The $4 billion estimate could change when the Legislative Analyst’s Office releases its annual budget outlook expected later this month. Costs are only expected to rise in the future as more groups of workers become eligible for raises.
The most recent estimated cost to the state reflects salary increases expected to go to half a million health care workers who provide services to Medi-Cal patients, plus 26,000 employees at state facilities.
But costs to the state could be reduced if hospitals paid a larger share of labor costs, said Tia Orr, executive director of SEIU California, which helped shape the policy. He pointed to the billions already earmarked for Medi-Cal providers through revenue from a tax on managed care organizations as a way to “help manage the impact of increased labor costs.”
“SEIU California is committed to working with the administration and the Legislature to ensure safeguards are in place to ensure this critical measure is taken in a way that preserves California’s fiscal health, just as we did when we negotiated the last minimum wage increase across the state.” Or said. “That’s how you make progress — through flexibility and compromise to achieve common goals.”
In a statement, David Simon, a spokesman for the California Hospital Assn., which ultimately supported the bill, called the plan Newsom’s signature a “better, more measured” approach to raising wages than previous efforts, which the organization worried it would hurt rural hospitals. they already struggle financially and potentially pass the cost on to patients.
Like Orr, Simon signaled more work.
“With respect to any future work related to this matter, we are committed to working with the Legislature and the governor to advance the shared goals of SB 525: investing in our state’s health care workforce and maintaining access to health care care,” Simon said.
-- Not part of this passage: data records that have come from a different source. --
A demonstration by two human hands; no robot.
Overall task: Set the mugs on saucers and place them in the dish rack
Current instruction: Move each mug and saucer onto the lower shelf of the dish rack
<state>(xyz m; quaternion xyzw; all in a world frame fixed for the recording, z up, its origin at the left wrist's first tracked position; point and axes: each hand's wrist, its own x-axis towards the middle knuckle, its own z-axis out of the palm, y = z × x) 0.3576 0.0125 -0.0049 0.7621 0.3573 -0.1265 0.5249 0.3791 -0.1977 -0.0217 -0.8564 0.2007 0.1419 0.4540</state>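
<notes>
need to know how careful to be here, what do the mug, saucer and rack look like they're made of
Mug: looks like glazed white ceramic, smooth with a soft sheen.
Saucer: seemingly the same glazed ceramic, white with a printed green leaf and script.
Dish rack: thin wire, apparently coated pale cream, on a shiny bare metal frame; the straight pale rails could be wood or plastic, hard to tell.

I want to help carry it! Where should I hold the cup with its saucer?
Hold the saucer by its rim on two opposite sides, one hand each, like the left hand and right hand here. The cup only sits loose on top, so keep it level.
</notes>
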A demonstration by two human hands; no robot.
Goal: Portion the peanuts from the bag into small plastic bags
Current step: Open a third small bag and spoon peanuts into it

Under the law, workers at large health care facilities will earn $23 an hour starting in June, $24 an hour in 2025 and $25 an hour in 2026. This applies to all staff, including laundry and gift shop workers hospitals.
Workers at independent rural hospitals and facilities that serve high percentages of Medicare and Medi-Cal patients will receive $18 an hour next year and won’t reach $25 an hour until 2033. Other smaller workplaces are required to pay employees 21 $ an hour next year. reaching $25 an hour in 2028.
Newsom’s supporters see the legislation as bold national leadership amid labor unrest and worker strikes across industries, and as a more organized way to address local demands for $25 an hour already underway in cities across California. His critics question whether he approved it too soon without a concrete plan in order to gain political favor.
Labor unions have long wielded enormous power in the California legislature, but their victories this year have been remarkable. Their influence on state politics is undeniable: the Service Employees International Union doled out nearly $4 million in eight independent expenditures just to elect choice Democrats to the Legislature this year.
Michael Genest, founder of Capitol Matrix Consulting, who served as budget director for former Gov. Arnold Schwarzenegger, pointed to union power — and pressure — as one of the reasons Newsom may have moved too soon.
“This is not the time to start adding really big costs to the state budget when we’re very likely to go deeply in the wrong direction,” he said, noting the state’s financial uncertainty. “There’s always a reason to spend money, but some people care more about the reason than what’s in the bank account.”
HD Palmer, a spokesman for Newsom’s Finance Department, has also acknowledged the state’s financial unknowns, but was confident about the governor’s budget.
“The governor is required by the state Constitution to present a balanced budget by January 10 of next year, which he will do,” he said. “There are a number of actions that can be taken to balance a budget. Obviously the main thing right now is: Where are the revenues going to go?”